→ WHAT THE TASK ASKS
Set down all of the data exactly as it appears.

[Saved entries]
*-*-*

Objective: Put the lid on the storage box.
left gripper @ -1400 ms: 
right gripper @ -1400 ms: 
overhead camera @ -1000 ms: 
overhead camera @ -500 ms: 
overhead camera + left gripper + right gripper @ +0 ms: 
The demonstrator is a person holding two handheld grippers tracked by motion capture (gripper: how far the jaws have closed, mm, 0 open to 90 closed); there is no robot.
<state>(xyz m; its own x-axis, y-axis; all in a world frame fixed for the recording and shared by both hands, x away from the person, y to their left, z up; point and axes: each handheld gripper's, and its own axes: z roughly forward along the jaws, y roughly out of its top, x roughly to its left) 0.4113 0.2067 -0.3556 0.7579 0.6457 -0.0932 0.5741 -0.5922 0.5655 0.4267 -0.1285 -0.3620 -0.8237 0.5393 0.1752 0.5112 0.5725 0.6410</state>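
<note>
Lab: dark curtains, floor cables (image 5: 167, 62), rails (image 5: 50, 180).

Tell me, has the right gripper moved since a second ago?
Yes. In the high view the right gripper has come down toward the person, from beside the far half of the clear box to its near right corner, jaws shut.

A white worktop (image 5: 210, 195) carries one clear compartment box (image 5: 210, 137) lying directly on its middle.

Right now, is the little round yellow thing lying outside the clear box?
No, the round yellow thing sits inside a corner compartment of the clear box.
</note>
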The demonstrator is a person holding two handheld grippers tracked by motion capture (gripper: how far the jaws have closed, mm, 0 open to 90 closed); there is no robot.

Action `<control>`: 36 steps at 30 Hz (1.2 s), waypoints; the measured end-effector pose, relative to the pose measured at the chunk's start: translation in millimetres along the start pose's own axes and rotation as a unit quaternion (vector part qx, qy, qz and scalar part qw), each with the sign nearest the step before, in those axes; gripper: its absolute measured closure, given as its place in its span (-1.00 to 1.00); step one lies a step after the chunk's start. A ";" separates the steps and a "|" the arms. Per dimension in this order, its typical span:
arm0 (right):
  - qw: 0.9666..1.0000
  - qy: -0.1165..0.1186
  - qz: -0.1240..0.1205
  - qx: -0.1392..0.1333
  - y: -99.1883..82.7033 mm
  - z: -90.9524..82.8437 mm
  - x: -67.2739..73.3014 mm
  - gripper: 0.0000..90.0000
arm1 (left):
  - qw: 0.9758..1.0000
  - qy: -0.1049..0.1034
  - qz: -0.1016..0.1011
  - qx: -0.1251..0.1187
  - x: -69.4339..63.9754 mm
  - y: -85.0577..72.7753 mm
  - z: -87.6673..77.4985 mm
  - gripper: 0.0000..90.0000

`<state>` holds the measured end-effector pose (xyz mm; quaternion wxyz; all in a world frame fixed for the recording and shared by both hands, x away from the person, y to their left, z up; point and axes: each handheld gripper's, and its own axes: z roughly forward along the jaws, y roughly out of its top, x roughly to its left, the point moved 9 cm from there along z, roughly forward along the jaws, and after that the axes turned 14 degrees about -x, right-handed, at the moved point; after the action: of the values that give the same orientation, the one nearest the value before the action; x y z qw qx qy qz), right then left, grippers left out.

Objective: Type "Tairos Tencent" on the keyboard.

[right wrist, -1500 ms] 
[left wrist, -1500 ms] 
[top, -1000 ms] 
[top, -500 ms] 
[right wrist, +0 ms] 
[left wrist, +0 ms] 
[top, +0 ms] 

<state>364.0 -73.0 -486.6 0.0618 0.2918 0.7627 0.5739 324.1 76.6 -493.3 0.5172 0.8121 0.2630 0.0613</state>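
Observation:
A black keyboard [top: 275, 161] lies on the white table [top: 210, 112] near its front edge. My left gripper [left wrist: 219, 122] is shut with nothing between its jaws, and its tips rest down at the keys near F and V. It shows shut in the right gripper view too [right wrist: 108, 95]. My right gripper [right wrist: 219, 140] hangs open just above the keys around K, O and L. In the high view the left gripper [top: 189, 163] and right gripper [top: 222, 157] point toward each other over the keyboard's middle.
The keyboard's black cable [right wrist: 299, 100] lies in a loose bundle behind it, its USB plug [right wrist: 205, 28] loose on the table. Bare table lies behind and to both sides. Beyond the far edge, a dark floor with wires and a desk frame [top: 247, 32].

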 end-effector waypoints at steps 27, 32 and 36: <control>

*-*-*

→ ANSWER SPACE
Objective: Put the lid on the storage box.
left gripper @ -1400 ms: 
right gripper @ -1400 ms: 
overhead camera @ -1000 ms: 
overhead camera @ -500 ms: 
overhead camera + left gripper + right gripper @ +0 ms: 
The demonstrator is a person holding two handheld grippers tracked by motion capture (gripper: how far the jaws have closed, mm, 0 open to 90 closed); there is no robot.
<state>(xyz m; its own x-axis, y-axis; all in a world frame fixed for the recording and shared by both hands, x away from the person, y to their left, z up; point and axes: each handheld gripper's, and its own axes: z roughly forward along the jaws, y roughly out of its top, x roughly to its left) 0.4113 0.2067 -0.3556 0.7579 0.6457 -0.0932 0.5741 -0.5922 0.5655 0.4267 -0.1285 -0.3620 -0.8237 0.5393 0.1752 0.5112 0.5725 0.6410</state>
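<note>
Lab: dark curtains, floor cables (image 5: 167, 62), rails (image 5: 50, 180).

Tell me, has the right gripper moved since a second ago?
Yes. In the high view the right gripper has come down toward the person, from beside the far half of the clear box to its near right corner, jaws shut.

A white worktop (image 5: 210, 195) carries one clear compartment box (image 5: 210, 137) lying directly on its middle.

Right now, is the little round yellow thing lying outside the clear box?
No, the round yellow thing sits inside a corner compartment of the clear box.
</note>
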The demonstrator is a person holding two handheld grippers tracked by motion capture (gripper: how far the jaws have closed, mm, 0 open to 90 closed); there is no robot.

Action `<control>`: 36 steps at 30 Hz (1.2 s), waypoints; the measured end-effector pose, relative to the pose measured at the chunk's start: translation in millimetres along the start pose's own axes and rotation as a unit quaternion (vector part qx, qy, qz and scalar part qw), each with the sign nearest the step before, in those axes; gripper: its absolute measured closure, given as its place in its span (-1.00 to 1.00); step one lies a step after the chunk's start. A ";" separates the steps and a "|" the arms. Per dimension in this order, its typical span:
arm0 (right):
  - qw: 0.9666..1.0000
  - qy: -0.1165..0.1186
  - qz: -0.1240..0.1205
  - qx: -0.1392..0.1333
  - y: -99.1883..82.7033 mm
  - z: -90.9524..82.8437 mm
  - x: -67.2739..73.3014 mm
  - gripper: 0.0000..90.0000
arm1 (left):
  - qw: 0.9758..1.0000
  - qy: -0.1049..0.1034
  - qz: -0.1016..0.1011
  - qx: -0.1251..0.1187
  - x: -69.4339..63.9754 mm
  - y: -85.0577..72.7753 mm
  - z: -87.6673..77.4985 mm
  - gripper: 0.0000..90.0000

`<state>` holds the measured end-effector pose (xyz mm; quaternion wxyz; all in a world frame fixed for the recording and shared by both hands, x away from the person, y to their left, z up; point and axes: each handheld gripper's, and its own axes: z roughly forward along the jaws, y roughly out of its top, x roughly to its left, the point moved 9 cm from there along z, roughly forward along the jaws, and after that the axes turned 14 degrees about -x, right-handed, at the moved point; after the action: of the values that give the same orientation, the one nearest the value before the action; x y z qw qx qy qz), right then left, grippers left out.

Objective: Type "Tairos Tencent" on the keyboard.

[right wrist, -1500 ms] 
[left wrist, -1500 ms] 
[top, -1000 ms] 
[top, -500 ms] 
[right wrist, +0 ms] 
[left wrist, +0 ms] 
[top, +0 ms] 

<state>364.0 -73.0 -486.6 0.0618 0.2918 0.7627 0.5739 324.1 76.6 -493.3 0.5172 0.8121 0.2630 0.0613</state>
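Observation:
A black keyboard [top: 275, 161] lies on the white table [top: 210, 112] near its front edge. My left gripper [left wrist: 219, 122] is shut with nothing between its jaws, and its tips rest down at the keys near F and V. It shows shut in the right gripper view too [right wrist: 108, 95]. My right gripper [right wrist: 219, 140] hangs open just above the keys around K, O and L. In the high view the left gripper [top: 189, 163] and right gripper [top: 222, 157] point toward each other over the keyboard's middle.
The keyboard's black cable [right wrist: 299, 100] lies in a loose bundle behind it, its USB plug [right wrist: 205, 28] loose on the table. Bare table lies behind and to both sides. Beyond the far edge, a dark floor with wires and a desk frame [top: 247, 32].
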
 end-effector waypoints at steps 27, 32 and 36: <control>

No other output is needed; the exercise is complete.